A rally is a general term used in financial markets for a sustained price rise. Classically, a rally would have been seen as a rebound in price following a previous move lower. However, the term is used far more broadly now to cover a broad price rise. A rally can last from as short as a few minutes for an intraday trader, to several months or even years for longer-term traders.
A rally is seen as being the opposite of a “correction”. However, unlike the correction, there are no defined limits to how far prices move to be defined as a rally.

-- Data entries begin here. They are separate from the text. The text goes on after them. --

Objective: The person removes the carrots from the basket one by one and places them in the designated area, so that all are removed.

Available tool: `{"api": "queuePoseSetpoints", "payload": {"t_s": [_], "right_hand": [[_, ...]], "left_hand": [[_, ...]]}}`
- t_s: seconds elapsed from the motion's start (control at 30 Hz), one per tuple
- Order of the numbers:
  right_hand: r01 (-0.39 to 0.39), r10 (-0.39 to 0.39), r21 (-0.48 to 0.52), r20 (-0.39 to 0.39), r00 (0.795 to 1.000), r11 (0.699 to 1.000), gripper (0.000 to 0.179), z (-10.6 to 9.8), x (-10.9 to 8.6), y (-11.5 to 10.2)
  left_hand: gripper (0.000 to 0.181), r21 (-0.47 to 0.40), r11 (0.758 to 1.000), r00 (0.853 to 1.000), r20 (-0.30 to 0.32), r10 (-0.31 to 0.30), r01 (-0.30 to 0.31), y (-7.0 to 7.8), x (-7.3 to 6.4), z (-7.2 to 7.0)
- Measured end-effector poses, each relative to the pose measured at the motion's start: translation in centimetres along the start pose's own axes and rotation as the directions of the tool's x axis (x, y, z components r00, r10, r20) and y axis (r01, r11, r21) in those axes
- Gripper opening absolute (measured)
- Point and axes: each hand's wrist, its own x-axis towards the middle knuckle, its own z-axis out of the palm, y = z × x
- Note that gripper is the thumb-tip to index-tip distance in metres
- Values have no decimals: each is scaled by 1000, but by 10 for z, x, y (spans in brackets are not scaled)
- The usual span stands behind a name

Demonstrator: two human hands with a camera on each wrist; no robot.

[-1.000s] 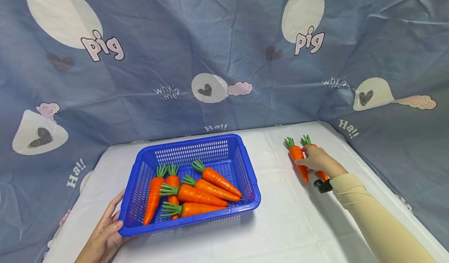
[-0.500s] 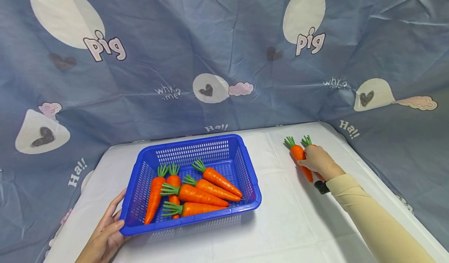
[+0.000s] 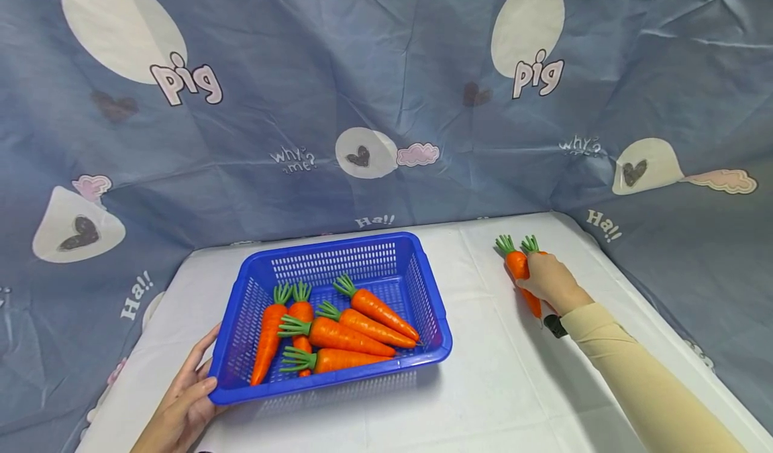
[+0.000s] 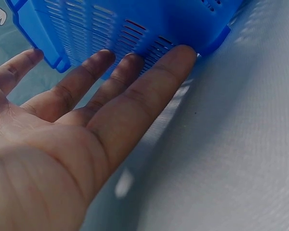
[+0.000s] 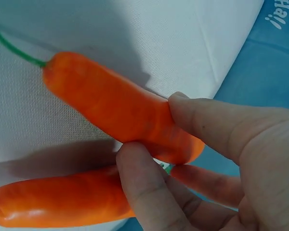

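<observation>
My left hand [image 3: 184, 399] is at the near left corner of a blue plastic basket [image 3: 326, 384], thumb at its rim. In the left wrist view its fairly straight fingers [image 4: 135, 103] touch the slotted outer wall. Several orange carrots [image 3: 266, 345] with green tops lie inside the basket. At the right of the table my right hand [image 3: 552, 282] pinches a carrot [image 5: 106, 106] between thumb and fingers; from the head view the hand covers most of it. Right beside the thumb lies a second carrot [image 3: 517, 265], its green top pointing to the back.
A white cloth [image 3: 471, 386] covers the table. Behind and along the sides hangs a blue printed curtain [image 3: 374, 198], reaching the table's back edge. Between the basket and the two carrots runs a stretch of white cloth.
The left of the two carrots at the right has swung its tip rightward, closer to the other. My right hand has shifted only slightly. The left hand stays at the basket.
</observation>
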Motion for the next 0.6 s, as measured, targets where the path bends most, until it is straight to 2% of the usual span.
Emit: {"api": "queuePoseSetpoints", "payload": {"t_s": [0.17, 0.37, 0.5, 0.6], "right_hand": [[0, 0, 7, -13, 1000, 1000, 52, -2, -3, 2], [16, -16, 17, 5, 1000, 1000, 56, 1, -6, 5], [4, -5, 25, 5, 1000, 1000, 58, 0, -6, 8], [-12, 12, 36, 10, 1000, 999, 60, -1, -6, 10]], "left_hand": [[69, 6, 1000, 1000, 6, -7, 7, -1, 2, 0], [67, 9, 1000, 1000, -13, -18, 18, 0, -2, -3], [68, -21, 1000, 1000, 23, 13, -13, -1, -1, -3], [68, -8, 1000, 1000, -1, 3, -3, -2, 1, -2]]}}
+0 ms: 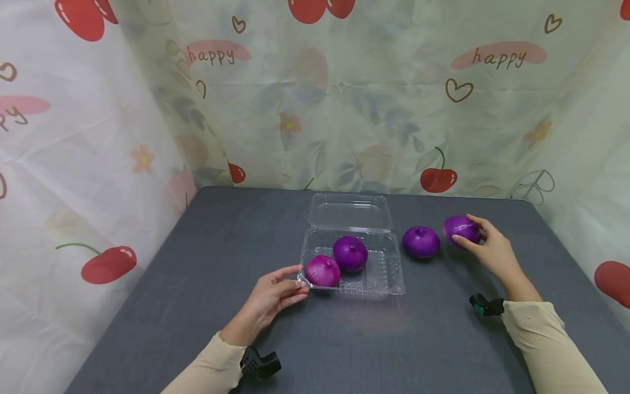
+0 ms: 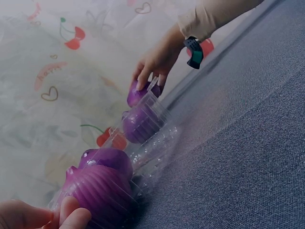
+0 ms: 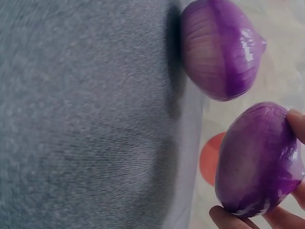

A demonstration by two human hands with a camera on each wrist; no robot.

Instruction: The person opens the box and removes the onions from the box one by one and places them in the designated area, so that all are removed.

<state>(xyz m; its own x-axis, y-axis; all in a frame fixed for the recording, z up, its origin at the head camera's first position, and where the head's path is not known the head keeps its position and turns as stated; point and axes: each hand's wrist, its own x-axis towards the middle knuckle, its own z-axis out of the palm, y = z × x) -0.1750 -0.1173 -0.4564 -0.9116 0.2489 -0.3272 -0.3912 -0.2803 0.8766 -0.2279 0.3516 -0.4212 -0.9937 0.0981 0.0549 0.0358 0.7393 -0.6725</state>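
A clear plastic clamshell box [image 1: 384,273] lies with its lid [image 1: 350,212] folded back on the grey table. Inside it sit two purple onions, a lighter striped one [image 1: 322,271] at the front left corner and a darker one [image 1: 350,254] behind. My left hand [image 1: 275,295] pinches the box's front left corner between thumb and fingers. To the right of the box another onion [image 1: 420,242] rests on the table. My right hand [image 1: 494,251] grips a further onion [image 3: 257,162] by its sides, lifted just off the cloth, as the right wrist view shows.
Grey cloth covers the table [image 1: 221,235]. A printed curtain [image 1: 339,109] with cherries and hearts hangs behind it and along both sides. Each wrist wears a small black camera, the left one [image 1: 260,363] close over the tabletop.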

Beware the bear market rally
Rallies are positive moves in the price. However, not all rallies should be seen as outright positive, and some need to be treated with caution. Bear market rallies are moves that pull prices higher in a bear market. However, they are just retracement moves that unwind prices and renew downside potential. They can suck traders into believing that a sustainable change in market sentiment has taken hold. However, the rally then falters and renewed selling takes hold once more.

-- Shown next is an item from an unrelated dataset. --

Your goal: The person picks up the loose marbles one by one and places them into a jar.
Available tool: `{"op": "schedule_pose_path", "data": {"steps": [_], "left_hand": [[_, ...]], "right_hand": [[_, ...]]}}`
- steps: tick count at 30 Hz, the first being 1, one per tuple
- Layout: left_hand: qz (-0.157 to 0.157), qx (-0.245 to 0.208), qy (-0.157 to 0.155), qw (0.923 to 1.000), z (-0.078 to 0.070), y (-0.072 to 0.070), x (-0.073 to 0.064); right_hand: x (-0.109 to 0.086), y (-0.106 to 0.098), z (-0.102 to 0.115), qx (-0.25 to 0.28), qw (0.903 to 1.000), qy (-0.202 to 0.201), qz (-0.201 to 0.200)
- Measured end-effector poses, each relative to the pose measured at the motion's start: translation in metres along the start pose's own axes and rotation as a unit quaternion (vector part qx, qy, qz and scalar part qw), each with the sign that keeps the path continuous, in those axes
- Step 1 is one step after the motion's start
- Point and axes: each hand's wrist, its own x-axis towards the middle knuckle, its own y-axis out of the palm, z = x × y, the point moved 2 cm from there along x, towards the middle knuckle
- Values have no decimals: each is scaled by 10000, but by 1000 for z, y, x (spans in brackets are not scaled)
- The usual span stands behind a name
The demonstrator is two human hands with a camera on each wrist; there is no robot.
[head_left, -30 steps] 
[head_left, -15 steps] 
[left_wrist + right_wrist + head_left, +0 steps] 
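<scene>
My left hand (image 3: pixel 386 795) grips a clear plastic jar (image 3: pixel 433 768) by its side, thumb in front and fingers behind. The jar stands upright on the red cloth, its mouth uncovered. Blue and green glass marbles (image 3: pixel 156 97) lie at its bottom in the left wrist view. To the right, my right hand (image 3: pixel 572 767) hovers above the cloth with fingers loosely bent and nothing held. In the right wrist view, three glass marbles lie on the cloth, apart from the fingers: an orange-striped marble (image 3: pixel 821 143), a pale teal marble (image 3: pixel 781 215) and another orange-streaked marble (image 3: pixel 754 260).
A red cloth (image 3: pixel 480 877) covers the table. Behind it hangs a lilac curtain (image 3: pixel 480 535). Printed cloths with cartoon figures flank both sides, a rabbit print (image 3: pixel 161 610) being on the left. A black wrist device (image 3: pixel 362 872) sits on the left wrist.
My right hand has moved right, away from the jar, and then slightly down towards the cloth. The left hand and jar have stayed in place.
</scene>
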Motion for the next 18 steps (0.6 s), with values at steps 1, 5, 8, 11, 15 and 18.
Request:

Technical indicators for a rally
Several technical analysis patterns and signals can signal the beginning of a rally:
- Hammer candlestick
- Inverted Hammer candlestick
- Bullish Engulfing candlestick
- Morning Star candlestick
- Piercing Line candlestick
- Double Bottom
- Triple Bottom
- Inverted Head and shoulders (bottom)
Where a rally comes within an uptrending or bull market, these are price-extending moves. Here are a few ways that they can be measured:
- Uptrend channel – Sometimes when prices are running up within an uptrend (a string of higher lows), there can also be a line of higher highs which is also detectable. This forms an uptrend channe. The upper channel limit becomes a gauge of how far the rallies can reach.
- Fibonacci projections – Fibonacci analysis can be used to project how far rallies can move once breakouts have been achieved. Fibonacci Projections are a tool for calculating potential rally targets.
However, a bear market rally is likely to fall over and see selling pressure resuming. Here are a few techniques and studies that can indicate how far a bear rally within a downtrend might go:
- Downtrend – A near-term rally within a downtrend (bear market rally) is a rebound in the price that will tend to fizzle out around the downtrend.
- Moving Averages – In a downtrending market, falling moving averages can be used to gauge the strength of the trend. As such, falling moving averages can often limit bear rallies before renewed selling takes hold.
- Relative Strength Index – In a downtrend, the RSI indicator will tend to oscillate between 20 and 60. Rallies that unwind the RSI back towards 50 can help to renew the downside potential for the next bear leg.
- Fibonacci retracements – As markets rally following a sell-off, the move will often be just a retracement. Technical analysis traders use Fibonacci retracements to calculate important consolidations and potential failure points of rallies.